If all inputs map to the same embedding, prediction becomes easy but useless. EMA, stop-gradient, predictor asymmetry, contrastive constraints, and variance regularization are used to reduce this risk.

Target quality

The model can only learn what the target representation contains. Weak, noisy, or over-smoothed target embeddings may produce weak features.

Masking strategy

Too-easy masks encourage local shortcut learning. Too-hard masks may make prediction unstable. Semantic block size and context coverage matter.

Local semantics

High-level latent prediction may discard details needed for segmentation, detection, localization, or fine-grained spatial reasoning.

Evaluation difficulty

Latent representations may be useful but not linearly separable. Probing choice can strongly affect conclusions.

Long-horizon planning

Predicting farther into the future requires handling uncertainty, compounding errors, and multiple possible futures.

Important open questions

What is the best theoretical explanation of why JEPA learns semantic abstractions?
How can JEPA avoid collapse without relying on fragile implementation details?
How should target embeddings be designed for both high-level semantics and local dense prediction?
Can hierarchical JEPA reliably support long-horizon planning?
How should uncertainty and multiple possible futures be represented in latent prediction?
Can JEPA scale across modalities while maintaining controllability, grounding, and interpretability?
How can JEPA-based world models be evaluated beyond standard classification or probing metrics?

10. Conclusion

JEPA is best understood as a framework for learning by predicting useful latent structure. Its central move is to replace raw reconstruction with embedding prediction. This makes it attractive for semantic representation learning, video understanding, world modeling, and robotics.

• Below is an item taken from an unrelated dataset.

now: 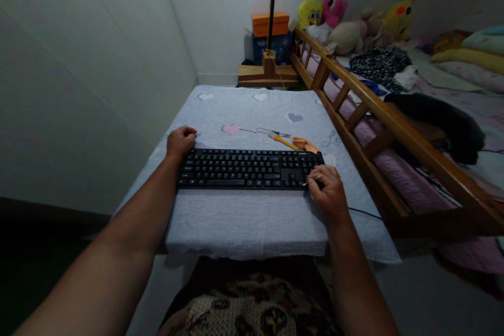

The literature shows a clear progression: LeCun's conceptual JEPA and hierarchical JEPA proposal, I-JEPA for images, V-JEPA for video, V-JEPA 2 for world-model and planning-oriented scaling, and newer variants that address collapse, dense semantics, multimodal alignment, time series, trajectories, and reinforcement learning.

The strongest explanation structure is therefore: motivation → latent prediction mechanism → mathematical objective → architecture → taxonomy → key papers → applications → challenges. The key research tension is between abstraction and information preservation: JEPA must ignore irrelevant details while preserving enough structure to support recognition, reasoning, and action.

References and Key Papers

LeCun, Y. (2022). A Path Towards Autonomous Machine Intelligence. OpenReview. PDF.
Baevski, A., Hsu, W.-N., Xu, Q., Babu, A., Gu, J., & Auli, M. (2022). data2vec: A General Framework for Self-supervised Learning in Speech, Vision and Language. ICML 2022. arXiv:2202.03555.
Assran, M., Duval, Q., Misra, I., Bojanowski, P., Vincent, P., Rabbat, M., LeCun, Y., & Ballas, N. (2023). Self-Supervised Learning from Images with a Joint-Embedding Predictive Architecture. CVPR 2023. arXiv:2301.08243.
Bardes, A., Garrido, Q., Ponce, J., Chen, X., Rabbat, M., LeCun, Y., Assran, M., & Ballas, N. (2024). Revisiting Feature Prediction for Learning Visual Representations from Video. arXiv:2404.08471.
Mo, S., & Yun, S. (2024). DMT-JEPA: Discriminative Masked Targets for Joint-Embedding Predictive Architecture. arXiv:2405.17995.
Mo, S., & Tong, S. (2024). Connecting Joint-Embedding Predictive Architecture with Contrastive Self-supervised Learning. arXiv:2410.19560.
Assran, M., Bardes, A., Fan, D., Garrido, Q., Howes, R., Komeili, M., Muckley, M., Rizvi, A., Roberts, C., Sinha, K., Zholus, A., and collaborators. (2025). V-JEPA 2: Self-Supervised Video Models Enable Understanding, Prediction and Planning. arXiv:2506.09985.
Lei, H., and collaborators. (2024). M3-JEPA: Multimodal Alignment via Multi-gate MoE based on the Joint-Embedding Predictive Architecture. arXiv:2409.05929.
Li, L., and collaborators. (2024). T-JEPA: A Joint-Embedding Predictive Architecture for Trajectory Similarity Computation. arXiv:2406.12913.
Bagatella, M., and collaborators. (2025). TD-JEPA: Latent-predictive Representations for Zero-Shot Unsupervised Reinforcement Learning. arXiv:2510.00739.
Chen, D., and collaborators. (2025). VL-JEPA: Joint Embedding Predictive Architecture for Vision-Language Modeling. arXiv:2512.10942.